» YOUR OBJECTIVE
For each line of the data below that contains "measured", return that line.

BEGIN

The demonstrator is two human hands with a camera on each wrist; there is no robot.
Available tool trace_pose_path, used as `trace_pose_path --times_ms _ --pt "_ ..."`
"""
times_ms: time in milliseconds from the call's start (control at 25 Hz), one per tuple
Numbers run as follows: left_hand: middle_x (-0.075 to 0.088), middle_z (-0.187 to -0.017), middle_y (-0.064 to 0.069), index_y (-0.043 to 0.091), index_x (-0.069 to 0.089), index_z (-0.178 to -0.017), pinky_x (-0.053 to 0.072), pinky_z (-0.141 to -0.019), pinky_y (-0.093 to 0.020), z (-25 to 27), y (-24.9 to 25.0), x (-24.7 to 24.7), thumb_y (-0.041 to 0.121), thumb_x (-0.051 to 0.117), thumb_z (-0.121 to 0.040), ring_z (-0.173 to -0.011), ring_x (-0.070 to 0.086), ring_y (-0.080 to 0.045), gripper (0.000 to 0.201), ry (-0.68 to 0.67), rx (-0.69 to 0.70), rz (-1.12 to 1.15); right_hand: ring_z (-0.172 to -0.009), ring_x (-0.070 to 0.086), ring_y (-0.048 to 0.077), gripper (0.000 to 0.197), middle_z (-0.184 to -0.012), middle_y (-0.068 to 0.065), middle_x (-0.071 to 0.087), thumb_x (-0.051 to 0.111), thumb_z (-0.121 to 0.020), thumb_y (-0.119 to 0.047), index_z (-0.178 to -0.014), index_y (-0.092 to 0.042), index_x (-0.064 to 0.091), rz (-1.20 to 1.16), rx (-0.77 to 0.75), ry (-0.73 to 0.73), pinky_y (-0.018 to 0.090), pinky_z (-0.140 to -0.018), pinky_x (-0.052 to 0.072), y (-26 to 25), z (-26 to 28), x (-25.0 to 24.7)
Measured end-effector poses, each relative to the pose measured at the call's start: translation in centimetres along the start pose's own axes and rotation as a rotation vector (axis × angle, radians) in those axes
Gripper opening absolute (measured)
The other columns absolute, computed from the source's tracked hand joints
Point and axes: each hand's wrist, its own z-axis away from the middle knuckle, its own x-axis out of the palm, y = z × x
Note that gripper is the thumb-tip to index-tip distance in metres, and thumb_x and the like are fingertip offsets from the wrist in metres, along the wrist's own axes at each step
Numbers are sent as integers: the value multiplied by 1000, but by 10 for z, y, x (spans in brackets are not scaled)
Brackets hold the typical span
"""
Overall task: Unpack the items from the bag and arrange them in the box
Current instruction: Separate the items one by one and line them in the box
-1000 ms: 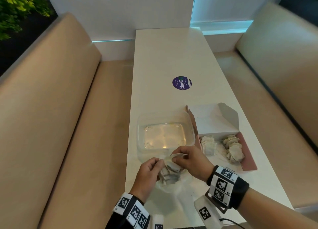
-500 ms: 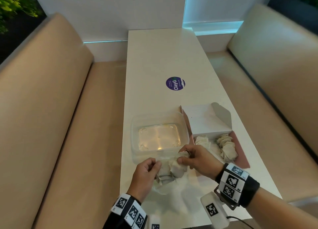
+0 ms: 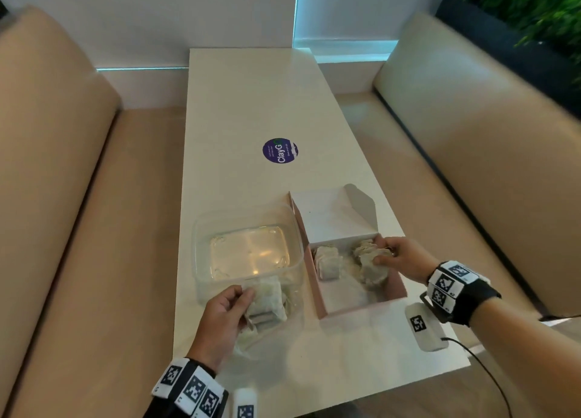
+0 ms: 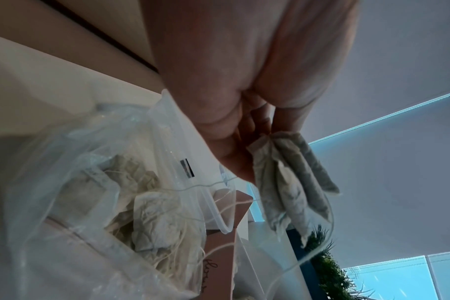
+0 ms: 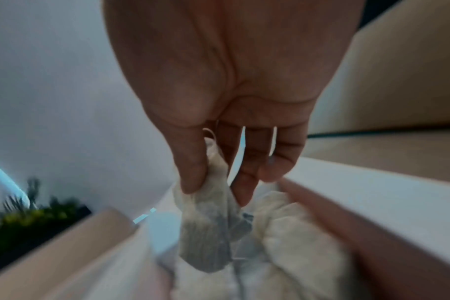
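Note:
A pink cardboard box with a white inside and raised lid lies open on the white table. Two piles of tea bags sit in it. My right hand is inside the box at its right pile and pinches a tea bag between thumb and fingers. My left hand grips a small stack of tea bags just above the clear plastic bag, which lies at the table's front and holds more tea bags.
A clear plastic container stands left of the box, right behind my left hand. A round purple sticker marks the table's middle. Beige benches run along both sides. A white sensor unit with a cable hangs by my right wrist.
My right hand has left the bag and moved right into the box with a tea bag. My left hand stays at the bag with a stack of tea bags.

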Motion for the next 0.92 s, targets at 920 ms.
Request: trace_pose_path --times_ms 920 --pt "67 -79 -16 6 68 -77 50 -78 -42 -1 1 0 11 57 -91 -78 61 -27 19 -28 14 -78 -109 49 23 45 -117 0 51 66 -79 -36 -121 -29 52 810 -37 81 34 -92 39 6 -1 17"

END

» SOLUTION
Measured end-effector poses, each relative to the pose measured at the call's start: translation in centimetres along the start pose's own axes and rotation as a rotation vector (axis × angle, radians) in those axes
Gripper opening absolute (measured)

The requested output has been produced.